Como provocação, mais de uma vez o personagem afirma que o autor deveria estar em cena, evidenciando que as palavras ditas por ele pertencem a um outro, ausente.

Em meio à tensão, a figura canina surge aparentemente conciliadora. Castro cita Grace Passô, colaboradora artística na montagem, para quem o cão representa a verdade.

Tal qual um cachorro, a noção de verdade foi domesticada pela moral e aprisionada entre as quatro paredes da cultura. Homem e verdade afirmam-se reciprocamente, de modo que a metáfora do cão sugere uma relação de interdependência.

Reafirma-se, então, a velha simbiose entre literatura e teatro: o texto existe por si só, mas ganha vida quando lido pelo ator. Este, por sua vez, cumpre seu destino quando animado pela criação dramatúrgica.

Contudo, as tensões propostas não se dissolvem. Ainda que expoentes das artes surjam em citações, como o poeta Vladimir Maiakóvski, o cineasta Jean-Luc Godard e o pintor Paul Cézanne, a ausência da figura autoral os ofusca e se impõe.

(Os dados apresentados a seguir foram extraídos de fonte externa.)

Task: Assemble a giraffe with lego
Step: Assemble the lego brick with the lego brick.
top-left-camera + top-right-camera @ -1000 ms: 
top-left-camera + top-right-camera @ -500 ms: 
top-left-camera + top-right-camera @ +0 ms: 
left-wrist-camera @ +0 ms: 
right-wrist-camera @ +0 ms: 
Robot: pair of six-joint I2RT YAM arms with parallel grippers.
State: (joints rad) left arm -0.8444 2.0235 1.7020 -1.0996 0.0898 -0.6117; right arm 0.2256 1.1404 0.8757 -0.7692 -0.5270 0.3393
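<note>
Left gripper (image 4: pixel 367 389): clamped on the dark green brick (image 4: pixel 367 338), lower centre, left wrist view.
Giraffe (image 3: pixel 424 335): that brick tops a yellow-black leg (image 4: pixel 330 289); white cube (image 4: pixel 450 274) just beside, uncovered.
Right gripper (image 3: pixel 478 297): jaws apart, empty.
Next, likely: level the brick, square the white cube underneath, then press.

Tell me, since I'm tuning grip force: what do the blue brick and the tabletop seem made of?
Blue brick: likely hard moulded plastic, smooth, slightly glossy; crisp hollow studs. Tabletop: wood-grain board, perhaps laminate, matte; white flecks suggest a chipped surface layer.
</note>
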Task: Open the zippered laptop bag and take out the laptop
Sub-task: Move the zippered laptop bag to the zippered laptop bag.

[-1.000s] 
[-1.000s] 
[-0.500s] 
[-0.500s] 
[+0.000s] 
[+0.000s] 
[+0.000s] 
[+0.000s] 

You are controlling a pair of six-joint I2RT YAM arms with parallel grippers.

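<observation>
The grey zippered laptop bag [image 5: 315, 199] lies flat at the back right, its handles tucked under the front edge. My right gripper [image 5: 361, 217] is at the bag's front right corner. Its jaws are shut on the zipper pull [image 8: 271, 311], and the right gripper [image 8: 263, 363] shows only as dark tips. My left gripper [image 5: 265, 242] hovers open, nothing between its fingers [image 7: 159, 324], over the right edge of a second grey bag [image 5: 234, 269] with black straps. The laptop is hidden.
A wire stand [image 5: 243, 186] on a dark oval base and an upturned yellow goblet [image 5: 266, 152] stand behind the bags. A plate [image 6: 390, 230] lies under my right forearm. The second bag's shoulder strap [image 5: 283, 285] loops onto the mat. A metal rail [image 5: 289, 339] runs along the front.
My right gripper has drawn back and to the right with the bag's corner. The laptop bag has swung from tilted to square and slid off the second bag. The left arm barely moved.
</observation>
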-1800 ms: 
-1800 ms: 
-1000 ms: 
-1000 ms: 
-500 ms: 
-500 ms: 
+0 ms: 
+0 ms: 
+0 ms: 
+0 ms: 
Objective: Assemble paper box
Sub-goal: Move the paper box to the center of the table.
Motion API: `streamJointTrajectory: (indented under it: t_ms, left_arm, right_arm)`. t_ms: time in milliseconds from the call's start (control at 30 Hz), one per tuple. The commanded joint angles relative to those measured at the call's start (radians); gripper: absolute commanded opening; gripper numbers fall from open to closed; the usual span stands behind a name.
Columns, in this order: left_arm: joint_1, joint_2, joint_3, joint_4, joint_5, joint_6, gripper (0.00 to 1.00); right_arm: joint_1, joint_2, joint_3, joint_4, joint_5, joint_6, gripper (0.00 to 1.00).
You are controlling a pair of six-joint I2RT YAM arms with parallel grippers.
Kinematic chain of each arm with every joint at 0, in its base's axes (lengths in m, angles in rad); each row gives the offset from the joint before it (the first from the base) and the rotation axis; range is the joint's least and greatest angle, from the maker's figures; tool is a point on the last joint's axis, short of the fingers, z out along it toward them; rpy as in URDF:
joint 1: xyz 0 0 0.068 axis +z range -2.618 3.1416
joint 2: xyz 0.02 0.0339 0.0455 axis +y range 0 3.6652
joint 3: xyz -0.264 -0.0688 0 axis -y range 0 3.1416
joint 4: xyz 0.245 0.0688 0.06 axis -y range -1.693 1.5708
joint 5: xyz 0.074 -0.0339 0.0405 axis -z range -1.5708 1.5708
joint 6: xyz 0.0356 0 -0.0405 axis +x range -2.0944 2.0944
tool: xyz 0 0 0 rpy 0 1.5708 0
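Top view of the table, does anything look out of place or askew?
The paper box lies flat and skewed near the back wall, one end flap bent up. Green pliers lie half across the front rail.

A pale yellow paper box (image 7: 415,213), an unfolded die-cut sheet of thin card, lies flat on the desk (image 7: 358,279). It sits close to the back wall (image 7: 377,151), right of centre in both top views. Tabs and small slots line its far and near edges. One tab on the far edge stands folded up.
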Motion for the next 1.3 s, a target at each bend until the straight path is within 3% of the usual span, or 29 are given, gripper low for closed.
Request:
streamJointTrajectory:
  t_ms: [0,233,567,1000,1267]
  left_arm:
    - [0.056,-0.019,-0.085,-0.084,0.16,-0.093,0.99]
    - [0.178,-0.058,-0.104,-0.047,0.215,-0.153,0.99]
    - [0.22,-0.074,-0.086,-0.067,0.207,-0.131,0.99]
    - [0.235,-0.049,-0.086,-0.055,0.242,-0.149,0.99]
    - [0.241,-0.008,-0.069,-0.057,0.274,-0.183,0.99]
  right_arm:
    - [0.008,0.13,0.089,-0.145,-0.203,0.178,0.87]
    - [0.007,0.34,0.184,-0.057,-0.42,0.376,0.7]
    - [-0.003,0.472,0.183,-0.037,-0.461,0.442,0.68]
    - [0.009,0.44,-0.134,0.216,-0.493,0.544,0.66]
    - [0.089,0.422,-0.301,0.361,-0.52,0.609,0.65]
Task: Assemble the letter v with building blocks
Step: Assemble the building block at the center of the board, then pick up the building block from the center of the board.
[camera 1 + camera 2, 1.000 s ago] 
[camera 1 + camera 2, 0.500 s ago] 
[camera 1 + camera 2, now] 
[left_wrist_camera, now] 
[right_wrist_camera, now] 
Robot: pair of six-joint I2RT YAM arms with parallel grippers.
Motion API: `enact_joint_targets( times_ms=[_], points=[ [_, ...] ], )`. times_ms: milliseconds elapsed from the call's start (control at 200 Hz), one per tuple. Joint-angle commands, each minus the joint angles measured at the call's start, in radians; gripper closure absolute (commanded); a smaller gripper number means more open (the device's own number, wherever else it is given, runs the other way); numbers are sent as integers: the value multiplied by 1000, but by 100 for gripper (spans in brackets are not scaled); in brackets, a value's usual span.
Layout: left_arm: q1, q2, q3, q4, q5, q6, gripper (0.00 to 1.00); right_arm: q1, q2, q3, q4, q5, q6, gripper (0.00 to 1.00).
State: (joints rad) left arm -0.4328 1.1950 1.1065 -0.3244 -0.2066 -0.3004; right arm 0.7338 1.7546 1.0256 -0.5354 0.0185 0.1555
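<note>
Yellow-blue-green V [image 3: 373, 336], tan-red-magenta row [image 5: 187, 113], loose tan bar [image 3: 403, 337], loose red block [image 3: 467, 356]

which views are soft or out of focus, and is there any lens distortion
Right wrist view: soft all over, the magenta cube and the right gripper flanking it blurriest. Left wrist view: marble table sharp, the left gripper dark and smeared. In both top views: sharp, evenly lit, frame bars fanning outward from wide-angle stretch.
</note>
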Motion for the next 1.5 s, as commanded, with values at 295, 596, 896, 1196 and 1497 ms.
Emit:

Paradoxalmente, ao sublinhar a ausência da autoria, o personagem, na verdade, ratifica a sua onipresença —fantasma que ronda a cena, como eco de um célebre artigo em que Roland Barthes decreta a morte do autor.

O espetáculo traz também discussões mais imediatas e palpáveis, para além do âmbito da arte, como a explosão das fake news, que instrumentalizam e põem em xeque as noções de autoria e verdade.

Por vezes, o solo sugere a tomada à ação —rebelar-se contra a ordem estabelecida e o autoritarismo, suscitados pela figura autoral—, mas prevalece um tom intelectual que, ocasionalmente, resvala num hermetismo do qual o intérprete não consegue escapar. Mesmo assim, ao imprimir dramaticidade ao poema, Castro o apresenta em toda a sua densidade, em pungente atuação.